In the entries that follow, copy exactly each line from the first through the line with "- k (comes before".

*** Opening of RAW DATA ***

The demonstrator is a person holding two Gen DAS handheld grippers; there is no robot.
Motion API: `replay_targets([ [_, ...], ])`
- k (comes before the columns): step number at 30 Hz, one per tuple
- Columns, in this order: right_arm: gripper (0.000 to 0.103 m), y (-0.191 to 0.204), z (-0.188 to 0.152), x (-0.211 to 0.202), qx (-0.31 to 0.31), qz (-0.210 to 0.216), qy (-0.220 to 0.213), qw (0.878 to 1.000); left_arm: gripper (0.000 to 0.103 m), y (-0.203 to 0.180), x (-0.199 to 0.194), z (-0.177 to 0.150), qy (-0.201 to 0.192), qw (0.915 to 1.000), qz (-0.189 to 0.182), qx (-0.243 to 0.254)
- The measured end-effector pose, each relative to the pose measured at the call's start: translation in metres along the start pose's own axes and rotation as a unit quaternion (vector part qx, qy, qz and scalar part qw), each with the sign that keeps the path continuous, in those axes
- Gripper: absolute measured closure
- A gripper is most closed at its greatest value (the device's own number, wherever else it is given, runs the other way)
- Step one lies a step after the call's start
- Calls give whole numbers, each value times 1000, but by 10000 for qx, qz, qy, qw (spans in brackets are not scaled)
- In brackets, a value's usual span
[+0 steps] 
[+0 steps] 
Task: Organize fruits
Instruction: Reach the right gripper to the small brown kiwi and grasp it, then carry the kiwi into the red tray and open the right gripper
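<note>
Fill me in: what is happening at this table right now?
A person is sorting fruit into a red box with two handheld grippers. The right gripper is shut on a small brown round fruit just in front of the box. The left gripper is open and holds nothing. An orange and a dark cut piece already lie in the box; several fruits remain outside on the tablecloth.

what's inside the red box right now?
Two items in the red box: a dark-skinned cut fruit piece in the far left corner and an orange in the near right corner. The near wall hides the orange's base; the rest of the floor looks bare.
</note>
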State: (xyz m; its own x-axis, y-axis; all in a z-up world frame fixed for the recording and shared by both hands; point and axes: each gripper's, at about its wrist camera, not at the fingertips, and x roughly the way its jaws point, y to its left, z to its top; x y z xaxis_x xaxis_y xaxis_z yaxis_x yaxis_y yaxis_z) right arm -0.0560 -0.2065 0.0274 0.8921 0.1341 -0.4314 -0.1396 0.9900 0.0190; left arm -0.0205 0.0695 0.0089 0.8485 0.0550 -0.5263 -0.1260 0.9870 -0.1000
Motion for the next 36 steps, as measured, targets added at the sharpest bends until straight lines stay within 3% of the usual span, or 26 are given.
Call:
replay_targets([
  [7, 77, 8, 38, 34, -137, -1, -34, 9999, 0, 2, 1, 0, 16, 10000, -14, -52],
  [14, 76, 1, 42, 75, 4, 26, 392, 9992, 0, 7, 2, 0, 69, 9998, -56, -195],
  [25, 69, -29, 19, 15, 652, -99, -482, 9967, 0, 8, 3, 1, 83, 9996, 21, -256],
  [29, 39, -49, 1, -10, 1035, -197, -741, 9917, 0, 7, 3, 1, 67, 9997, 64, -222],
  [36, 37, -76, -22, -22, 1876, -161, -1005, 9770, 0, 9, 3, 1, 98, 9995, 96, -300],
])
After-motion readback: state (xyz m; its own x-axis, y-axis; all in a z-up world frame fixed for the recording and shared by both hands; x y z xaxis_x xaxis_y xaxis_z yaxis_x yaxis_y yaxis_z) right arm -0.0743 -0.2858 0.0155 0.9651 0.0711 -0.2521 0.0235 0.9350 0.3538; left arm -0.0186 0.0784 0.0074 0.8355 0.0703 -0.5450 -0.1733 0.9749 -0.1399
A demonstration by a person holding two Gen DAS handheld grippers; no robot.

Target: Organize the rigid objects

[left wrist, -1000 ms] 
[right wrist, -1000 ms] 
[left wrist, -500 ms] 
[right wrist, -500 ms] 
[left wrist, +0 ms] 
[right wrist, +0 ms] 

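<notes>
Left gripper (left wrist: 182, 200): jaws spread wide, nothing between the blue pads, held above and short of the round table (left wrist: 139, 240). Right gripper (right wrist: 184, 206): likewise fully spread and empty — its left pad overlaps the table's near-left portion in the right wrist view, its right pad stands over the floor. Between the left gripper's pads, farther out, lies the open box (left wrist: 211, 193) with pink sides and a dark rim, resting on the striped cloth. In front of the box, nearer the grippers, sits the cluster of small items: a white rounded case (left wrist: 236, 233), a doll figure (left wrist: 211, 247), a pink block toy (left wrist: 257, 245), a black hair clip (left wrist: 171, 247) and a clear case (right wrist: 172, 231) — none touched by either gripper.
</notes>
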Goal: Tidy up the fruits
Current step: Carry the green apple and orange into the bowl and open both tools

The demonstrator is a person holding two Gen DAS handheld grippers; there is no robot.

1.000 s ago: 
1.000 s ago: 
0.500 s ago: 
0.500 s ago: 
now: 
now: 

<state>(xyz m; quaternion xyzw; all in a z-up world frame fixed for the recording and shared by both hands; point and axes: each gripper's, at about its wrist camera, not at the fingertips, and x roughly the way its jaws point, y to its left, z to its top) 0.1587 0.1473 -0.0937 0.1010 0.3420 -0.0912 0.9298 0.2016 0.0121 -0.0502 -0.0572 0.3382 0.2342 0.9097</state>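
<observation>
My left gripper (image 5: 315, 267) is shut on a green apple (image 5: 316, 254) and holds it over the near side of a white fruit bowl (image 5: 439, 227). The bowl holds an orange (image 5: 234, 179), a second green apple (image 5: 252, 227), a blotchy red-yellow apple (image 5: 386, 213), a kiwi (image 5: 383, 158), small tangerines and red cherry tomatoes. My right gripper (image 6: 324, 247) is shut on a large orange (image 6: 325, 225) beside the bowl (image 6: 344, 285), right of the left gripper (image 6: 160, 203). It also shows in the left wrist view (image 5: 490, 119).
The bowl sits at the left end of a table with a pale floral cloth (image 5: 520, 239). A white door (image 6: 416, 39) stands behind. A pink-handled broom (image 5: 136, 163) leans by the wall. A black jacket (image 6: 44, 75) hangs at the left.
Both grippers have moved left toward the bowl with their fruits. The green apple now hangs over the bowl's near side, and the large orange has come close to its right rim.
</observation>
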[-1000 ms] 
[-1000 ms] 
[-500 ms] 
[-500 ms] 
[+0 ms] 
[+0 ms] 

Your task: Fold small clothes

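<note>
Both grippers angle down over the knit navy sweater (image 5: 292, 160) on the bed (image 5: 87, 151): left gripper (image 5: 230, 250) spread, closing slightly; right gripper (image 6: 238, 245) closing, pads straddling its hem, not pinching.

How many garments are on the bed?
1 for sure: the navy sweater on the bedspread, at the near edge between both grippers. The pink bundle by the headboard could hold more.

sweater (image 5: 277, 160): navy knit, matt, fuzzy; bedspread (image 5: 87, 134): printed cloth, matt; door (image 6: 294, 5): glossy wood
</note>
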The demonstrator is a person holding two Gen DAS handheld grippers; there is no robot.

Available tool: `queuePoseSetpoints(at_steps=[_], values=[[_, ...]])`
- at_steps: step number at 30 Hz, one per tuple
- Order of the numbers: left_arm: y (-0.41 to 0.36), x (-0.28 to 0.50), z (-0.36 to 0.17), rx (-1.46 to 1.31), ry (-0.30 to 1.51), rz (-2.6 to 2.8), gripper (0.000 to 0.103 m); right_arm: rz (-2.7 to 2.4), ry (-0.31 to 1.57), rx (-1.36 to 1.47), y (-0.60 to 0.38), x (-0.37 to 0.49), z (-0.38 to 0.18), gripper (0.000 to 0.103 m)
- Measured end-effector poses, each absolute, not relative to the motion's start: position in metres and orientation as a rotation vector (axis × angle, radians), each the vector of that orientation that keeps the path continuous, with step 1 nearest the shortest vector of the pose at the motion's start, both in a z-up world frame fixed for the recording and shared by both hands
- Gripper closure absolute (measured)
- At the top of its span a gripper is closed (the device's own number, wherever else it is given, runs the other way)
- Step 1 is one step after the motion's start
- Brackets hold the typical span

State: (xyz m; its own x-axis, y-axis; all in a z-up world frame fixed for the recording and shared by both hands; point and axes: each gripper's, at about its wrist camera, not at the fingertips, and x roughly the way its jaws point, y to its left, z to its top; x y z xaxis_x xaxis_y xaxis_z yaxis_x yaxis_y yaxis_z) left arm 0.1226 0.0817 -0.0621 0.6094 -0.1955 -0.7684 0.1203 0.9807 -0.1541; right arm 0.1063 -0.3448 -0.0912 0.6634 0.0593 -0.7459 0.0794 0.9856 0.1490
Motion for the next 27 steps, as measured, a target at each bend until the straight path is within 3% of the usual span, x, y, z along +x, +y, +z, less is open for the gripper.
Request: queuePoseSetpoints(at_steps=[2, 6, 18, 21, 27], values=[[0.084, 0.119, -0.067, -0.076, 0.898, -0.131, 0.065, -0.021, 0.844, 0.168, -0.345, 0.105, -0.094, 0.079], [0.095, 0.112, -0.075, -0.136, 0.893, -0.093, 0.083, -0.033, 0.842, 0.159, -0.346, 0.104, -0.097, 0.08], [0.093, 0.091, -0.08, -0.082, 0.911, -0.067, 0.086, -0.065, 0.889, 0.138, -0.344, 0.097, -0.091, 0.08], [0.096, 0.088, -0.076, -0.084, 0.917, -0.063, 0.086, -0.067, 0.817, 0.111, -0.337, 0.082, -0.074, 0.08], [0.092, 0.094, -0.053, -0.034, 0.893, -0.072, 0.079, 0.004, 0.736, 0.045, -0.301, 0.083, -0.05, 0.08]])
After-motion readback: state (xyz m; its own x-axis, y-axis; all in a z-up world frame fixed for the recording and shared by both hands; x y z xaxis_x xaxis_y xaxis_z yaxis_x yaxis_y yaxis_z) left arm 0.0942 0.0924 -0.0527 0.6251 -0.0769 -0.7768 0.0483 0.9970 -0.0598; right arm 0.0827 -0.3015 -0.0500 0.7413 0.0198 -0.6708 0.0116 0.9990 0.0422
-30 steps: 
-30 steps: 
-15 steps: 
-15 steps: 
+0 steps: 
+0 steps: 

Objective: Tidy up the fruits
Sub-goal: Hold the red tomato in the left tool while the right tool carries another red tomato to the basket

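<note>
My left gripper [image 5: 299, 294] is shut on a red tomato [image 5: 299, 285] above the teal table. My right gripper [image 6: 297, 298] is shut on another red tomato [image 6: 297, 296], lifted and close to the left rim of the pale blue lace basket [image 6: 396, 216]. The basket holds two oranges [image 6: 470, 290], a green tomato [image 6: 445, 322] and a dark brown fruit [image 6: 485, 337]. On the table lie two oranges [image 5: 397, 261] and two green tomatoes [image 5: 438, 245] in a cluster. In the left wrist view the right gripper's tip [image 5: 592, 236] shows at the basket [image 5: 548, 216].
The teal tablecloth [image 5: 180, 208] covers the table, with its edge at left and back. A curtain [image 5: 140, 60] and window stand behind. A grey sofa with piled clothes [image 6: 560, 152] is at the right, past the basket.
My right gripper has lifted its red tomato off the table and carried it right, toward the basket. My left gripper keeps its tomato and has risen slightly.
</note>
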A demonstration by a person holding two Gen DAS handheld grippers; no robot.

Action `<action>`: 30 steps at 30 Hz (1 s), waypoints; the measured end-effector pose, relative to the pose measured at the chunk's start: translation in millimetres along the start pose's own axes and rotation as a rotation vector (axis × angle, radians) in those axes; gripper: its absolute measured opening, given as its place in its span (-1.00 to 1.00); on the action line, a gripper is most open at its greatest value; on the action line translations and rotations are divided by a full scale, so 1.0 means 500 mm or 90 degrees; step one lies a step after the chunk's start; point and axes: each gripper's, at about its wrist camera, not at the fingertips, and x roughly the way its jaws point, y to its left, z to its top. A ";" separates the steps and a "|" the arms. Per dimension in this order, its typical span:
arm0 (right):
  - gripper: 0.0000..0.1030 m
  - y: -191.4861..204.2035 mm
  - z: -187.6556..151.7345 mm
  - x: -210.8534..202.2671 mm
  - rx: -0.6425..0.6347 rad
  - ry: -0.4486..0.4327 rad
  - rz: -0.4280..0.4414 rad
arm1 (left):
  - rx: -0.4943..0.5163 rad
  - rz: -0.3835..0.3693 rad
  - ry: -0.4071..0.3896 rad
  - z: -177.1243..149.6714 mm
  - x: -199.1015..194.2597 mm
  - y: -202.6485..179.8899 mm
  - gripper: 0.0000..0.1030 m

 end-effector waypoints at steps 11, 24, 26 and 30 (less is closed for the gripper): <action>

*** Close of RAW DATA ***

YOUR RESPONSE
The demonstrator is a person holding two Gen DAS handheld grippers; there is no robot.
Motion API: `replay_targets([ [_, ...], ])`
- k (comes before the columns): step number at 30 Hz, one per tuple

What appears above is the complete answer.